• EXTRACTED INFORMATION:
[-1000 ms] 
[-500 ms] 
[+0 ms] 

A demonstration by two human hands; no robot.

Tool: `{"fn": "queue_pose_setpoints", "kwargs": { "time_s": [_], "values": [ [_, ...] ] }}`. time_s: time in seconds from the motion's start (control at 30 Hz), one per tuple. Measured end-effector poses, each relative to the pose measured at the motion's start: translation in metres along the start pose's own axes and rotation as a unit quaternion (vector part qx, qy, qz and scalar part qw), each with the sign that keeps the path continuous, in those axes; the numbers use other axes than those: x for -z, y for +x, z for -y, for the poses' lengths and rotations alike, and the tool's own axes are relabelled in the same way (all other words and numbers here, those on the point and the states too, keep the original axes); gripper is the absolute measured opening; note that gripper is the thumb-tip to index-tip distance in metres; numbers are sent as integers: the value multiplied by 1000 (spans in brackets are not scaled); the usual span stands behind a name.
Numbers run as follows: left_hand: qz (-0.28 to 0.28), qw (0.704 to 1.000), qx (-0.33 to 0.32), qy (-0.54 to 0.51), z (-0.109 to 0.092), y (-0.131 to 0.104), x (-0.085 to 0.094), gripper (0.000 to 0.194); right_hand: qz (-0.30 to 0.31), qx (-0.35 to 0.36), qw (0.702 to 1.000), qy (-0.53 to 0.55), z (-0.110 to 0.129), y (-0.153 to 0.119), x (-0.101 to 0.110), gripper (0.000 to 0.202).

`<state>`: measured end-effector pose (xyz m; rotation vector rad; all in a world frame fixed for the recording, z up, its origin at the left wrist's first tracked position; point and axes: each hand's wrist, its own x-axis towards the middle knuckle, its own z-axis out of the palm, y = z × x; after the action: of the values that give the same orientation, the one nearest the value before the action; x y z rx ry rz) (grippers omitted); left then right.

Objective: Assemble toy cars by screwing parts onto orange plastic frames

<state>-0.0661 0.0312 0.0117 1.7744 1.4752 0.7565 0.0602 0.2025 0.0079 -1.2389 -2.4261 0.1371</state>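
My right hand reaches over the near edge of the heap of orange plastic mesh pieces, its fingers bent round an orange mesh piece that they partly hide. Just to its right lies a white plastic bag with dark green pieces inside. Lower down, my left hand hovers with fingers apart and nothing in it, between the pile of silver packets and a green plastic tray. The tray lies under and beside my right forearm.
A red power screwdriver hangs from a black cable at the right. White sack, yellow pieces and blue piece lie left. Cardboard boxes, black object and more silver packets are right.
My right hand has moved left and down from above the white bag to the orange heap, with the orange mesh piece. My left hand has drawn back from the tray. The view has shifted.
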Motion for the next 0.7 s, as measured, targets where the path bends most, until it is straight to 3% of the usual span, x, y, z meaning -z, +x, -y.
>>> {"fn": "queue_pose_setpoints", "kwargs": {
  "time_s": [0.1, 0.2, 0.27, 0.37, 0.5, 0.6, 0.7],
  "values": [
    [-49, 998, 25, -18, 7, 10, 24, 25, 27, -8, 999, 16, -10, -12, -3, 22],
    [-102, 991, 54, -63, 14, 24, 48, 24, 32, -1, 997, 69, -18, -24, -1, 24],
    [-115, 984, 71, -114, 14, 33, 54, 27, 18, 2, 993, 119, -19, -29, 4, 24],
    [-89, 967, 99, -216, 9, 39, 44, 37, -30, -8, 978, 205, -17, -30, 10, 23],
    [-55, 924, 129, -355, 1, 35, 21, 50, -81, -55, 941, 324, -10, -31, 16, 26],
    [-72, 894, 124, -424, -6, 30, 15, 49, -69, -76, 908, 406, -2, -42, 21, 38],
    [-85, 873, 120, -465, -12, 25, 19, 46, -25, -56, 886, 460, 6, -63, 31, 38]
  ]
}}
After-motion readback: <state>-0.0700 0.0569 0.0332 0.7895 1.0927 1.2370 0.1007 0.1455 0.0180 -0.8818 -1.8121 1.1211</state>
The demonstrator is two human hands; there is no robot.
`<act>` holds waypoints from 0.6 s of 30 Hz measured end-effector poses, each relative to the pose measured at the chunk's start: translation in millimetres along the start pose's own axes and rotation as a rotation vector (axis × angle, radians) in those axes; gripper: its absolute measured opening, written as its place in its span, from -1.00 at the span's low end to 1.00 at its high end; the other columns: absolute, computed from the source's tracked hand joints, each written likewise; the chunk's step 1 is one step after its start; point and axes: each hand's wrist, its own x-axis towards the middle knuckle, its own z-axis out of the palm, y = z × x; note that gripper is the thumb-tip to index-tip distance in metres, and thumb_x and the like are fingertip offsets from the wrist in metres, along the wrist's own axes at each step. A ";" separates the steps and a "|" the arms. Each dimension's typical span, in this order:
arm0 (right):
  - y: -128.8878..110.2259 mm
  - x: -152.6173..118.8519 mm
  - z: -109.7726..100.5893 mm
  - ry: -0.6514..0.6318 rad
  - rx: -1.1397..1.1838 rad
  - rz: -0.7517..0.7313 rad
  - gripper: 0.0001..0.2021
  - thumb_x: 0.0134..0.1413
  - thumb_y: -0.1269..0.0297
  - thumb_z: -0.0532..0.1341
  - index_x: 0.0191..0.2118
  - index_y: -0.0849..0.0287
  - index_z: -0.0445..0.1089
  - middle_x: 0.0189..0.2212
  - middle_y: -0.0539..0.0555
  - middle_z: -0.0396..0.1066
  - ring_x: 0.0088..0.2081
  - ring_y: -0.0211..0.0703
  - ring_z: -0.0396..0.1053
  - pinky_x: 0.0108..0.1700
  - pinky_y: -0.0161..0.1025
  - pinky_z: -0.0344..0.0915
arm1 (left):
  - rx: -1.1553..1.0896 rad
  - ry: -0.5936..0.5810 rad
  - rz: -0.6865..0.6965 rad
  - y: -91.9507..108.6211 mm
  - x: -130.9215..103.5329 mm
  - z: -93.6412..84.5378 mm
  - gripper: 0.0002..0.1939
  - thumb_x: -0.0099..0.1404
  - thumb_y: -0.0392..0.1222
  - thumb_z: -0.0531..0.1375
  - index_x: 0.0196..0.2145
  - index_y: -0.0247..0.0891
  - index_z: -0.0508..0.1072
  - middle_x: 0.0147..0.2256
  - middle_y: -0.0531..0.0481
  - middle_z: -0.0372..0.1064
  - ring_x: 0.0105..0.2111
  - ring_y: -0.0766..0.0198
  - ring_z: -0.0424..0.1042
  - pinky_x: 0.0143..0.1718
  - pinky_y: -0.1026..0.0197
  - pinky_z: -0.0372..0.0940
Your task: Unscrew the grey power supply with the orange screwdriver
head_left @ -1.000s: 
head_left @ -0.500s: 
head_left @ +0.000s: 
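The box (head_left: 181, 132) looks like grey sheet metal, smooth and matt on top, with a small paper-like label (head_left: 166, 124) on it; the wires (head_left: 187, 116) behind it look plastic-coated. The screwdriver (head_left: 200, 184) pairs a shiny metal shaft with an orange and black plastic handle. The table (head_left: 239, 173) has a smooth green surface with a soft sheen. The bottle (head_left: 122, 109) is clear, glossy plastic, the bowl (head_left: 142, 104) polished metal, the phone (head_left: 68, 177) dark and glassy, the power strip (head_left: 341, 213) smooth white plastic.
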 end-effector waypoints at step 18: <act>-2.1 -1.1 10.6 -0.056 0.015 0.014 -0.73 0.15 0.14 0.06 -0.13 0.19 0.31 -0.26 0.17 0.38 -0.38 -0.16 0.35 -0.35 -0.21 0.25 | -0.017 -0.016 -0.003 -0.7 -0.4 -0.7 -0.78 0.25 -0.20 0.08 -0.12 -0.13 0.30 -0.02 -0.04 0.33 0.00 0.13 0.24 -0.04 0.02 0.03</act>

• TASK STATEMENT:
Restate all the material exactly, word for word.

• RESPONSE TO THE TASK:
[-1000 ms] 
[-500 ms] 
[+0 ms] 

A demonstration by two human hands; no robot.

Tool: `{"fn": "queue_pose_setpoints", "kwargs": { "time_s": [_], "values": [ [_, ...] ] }}`. time_s: time in seconds from the motion's start (control at 30 Hz), one per tuple. Measured end-effector poses, each relative to the pose measured at the motion's start: translation in metres along the start pose's own axes and rotation as a unit quaternion (vector part qx, qy, qz and scalar part qw), each with the sign that keeps the path continuous, in those axes; the numbers use other axes than those: x for -z, y for +x, z for -y, for the poses' lengths and rotations alike, and the tool's own axes are relabelled in the same way (all other words and numbers here, those on the point and the states too, keep the original axes); gripper is the absolute measured opening; note that gripper is the thumb-tip to index-tip distance in metres; numbers are sent as integers: the value multiplied by 1000 (spans in brackets are not scaled); the usual span stands behind a name.
Numbers run as follows: left_hand: qz (-0.28 to 0.28), qw (0.704 to 1.000), qx (-0.33 to 0.32), qy (-0.54 to 0.51), z (-0.109 to 0.092), y (-0.131 to 0.104), x (-0.085 to 0.094), gripper (0.000 to 0.194); right_hand: qz (-0.30 to 0.31), qx (-0.35 to 0.36), qw (0.702 to 1.000), qy (-0.53 to 0.55), z (-0.110 to 0.129), y (-0.153 to 0.119), x (-0.101 to 0.110), gripper (0.000 to 0.202).

`<state>`: measured end-effector pose (xyz m; rotation vector rad; all in a world frame fixed for the recording, z up, its origin at the left wrist's first tracked position; point and axes: each hand's wrist, its own x-axis towards the middle knuckle, its own z-axis out of the palm, y = z × x; after the action: of the values that give the same orientation, the one nearest the value before the action; x y z rx ry rz) (grippers omitted); left then right.

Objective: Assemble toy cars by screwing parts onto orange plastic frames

<state>-0.0661 0.0312 0.0117 1.7744 1.4752 0.7565 0.0602 0.2025 0.0079 -1.2389 -2.4261 0.1371</state>
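My right hand reaches over the near edge of the heap of orange plastic mesh pieces, its fingers bent round an orange mesh piece that they partly hide. Just to its right lies a white plastic bag with dark green pieces inside. Lower down, my left hand hovers with fingers apart and nothing in it, between the pile of silver packets and a green plastic tray. The tray lies under and beside my right forearm.
A red power screwdriver hangs from a black cable at the right. White sack, yellow pieces and blue piece lie left. Cardboard boxes, black object and more silver packets are right.
My right hand has moved left and down from above the white bag to the orange heap, with the orange mesh piece. My left hand has drawn back from the tray. The view has shifted.
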Motion for the next 0.7 s, as measured, targets where the path bends most, until it is straight to 3% of the usual span, x, y, z meaning -z, +x, -y.
>>> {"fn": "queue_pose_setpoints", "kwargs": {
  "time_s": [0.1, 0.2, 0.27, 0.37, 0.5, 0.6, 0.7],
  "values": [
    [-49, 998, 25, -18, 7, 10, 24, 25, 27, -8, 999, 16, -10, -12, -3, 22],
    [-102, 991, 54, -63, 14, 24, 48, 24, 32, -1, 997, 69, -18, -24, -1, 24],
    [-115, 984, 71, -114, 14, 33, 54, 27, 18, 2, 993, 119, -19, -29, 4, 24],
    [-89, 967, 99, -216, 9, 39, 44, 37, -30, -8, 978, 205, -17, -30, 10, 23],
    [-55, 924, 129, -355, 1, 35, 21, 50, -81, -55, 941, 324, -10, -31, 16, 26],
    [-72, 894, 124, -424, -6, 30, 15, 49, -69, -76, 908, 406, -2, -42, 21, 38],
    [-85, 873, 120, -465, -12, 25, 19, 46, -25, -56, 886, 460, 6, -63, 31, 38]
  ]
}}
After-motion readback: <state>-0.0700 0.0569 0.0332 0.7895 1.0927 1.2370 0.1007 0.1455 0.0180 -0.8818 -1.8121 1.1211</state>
The demonstrator is two human hands; there is no robot.
`<act>` holds waypoints from 0.6 s of 30 Hz measured end-effector poses, each relative to the pose measured at the chunk's start: translation in millimetres along the start pose's own axes and rotation as a rotation vector (axis × angle, radians) in those axes; gripper: its absolute measured opening, written as its place in its span, from -1.00 at the span's low end to 1.00 at its high end; the other columns: absolute, computed from the source's tracked hand joints, each written likewise; the chunk's step 1 is one step after its start; point and axes: each hand's wrist, its own x-axis towards the middle knuckle, its own z-axis out of the palm, y = z × x; note that gripper is the thumb-tip to index-tip distance in metres, and thumb_x and the like are fingertip offsets from the wrist in metres, along the wrist's own axes at each step. A ";" separates the steps and a "|" the arms. Each dimension's typical span, in this order:
arm0 (right):
  - y: -128.8878..110.2259 mm
  - x: -152.6173..118.8519 mm
  - z: -109.7726..100.5893 mm
  - ry: -0.6514..0.6318 rad
  - rx: -1.1397..1.1838 rad
  - rz: -0.7517..0.7313 rad
  - gripper: 0.0001..0.2021
  - thumb_x: 0.0134..0.1413
  - thumb_y: -0.1269..0.0297
  - thumb_z: -0.0532..0.1341
  - index_x: 0.0191..0.2118
  - index_y: -0.0849..0.0287
  - index_z: -0.0445..0.1089
  - middle_x: 0.0189..0.2212
  - middle_y: -0.0539..0.0555
  - middle_z: -0.0396..0.1066
  - ring_x: 0.0088..0.2081
  - ring_y: -0.0211..0.0703
  - ring_z: -0.0396..0.1053
  - pinky_x: 0.0108..0.1700
  - pinky_y: -0.0161..0.1025
  - pinky_z: -0.0344..0.0915
arm1 (left):
  - rx: -1.1553..1.0896 rad
  - ry: -0.5936..0.5810 rad
  - rz: -0.6865..0.6965 rad
  - y: -91.9507..108.6211 mm
  - x: -130.9215..103.5329 mm
  - z: -93.6412..84.5378 mm
  - gripper: 0.0002..0.1939
  - thumb_x: -0.0099..0.1404
  - thumb_y: -0.0392..0.1222
  - thumb_z: -0.0531..0.1375
  - index_x: 0.0196..0.2145
  - index_y: -0.0247..0.0891
  - index_z: -0.0508..0.1072
  - middle_x: 0.0147..0.2256
  - middle_y: -0.0531..0.0481
  - middle_z: -0.0372..0.1064
  - ring_x: 0.0105..0.2111
  - ring_y: -0.0766..0.0198
  - ring_z: -0.0424..0.1042
  - pinky_x: 0.0143..0.1718
  - pinky_y: -0.1026..0.0197
  - pinky_z: -0.0372..0.0940
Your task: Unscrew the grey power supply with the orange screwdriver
head_left @ -1.000s: 
head_left @ -0.500s: 
head_left @ +0.000s: 
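The box (head_left: 181, 132) looks like grey sheet metal, smooth and matt on top, with a small paper-like label (head_left: 166, 124) on it; the wires (head_left: 187, 116) behind it look plastic-coated. The screwdriver (head_left: 200, 184) pairs a shiny metal shaft with an orange and black plastic handle. The table (head_left: 239, 173) has a smooth green surface with a soft sheen. The bottle (head_left: 122, 109) is clear, glossy plastic, the bowl (head_left: 142, 104) polished metal, the phone (head_left: 68, 177) dark and glassy, the power strip (head_left: 341, 213) smooth white plastic.
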 end-effector waypoints at step 18: <act>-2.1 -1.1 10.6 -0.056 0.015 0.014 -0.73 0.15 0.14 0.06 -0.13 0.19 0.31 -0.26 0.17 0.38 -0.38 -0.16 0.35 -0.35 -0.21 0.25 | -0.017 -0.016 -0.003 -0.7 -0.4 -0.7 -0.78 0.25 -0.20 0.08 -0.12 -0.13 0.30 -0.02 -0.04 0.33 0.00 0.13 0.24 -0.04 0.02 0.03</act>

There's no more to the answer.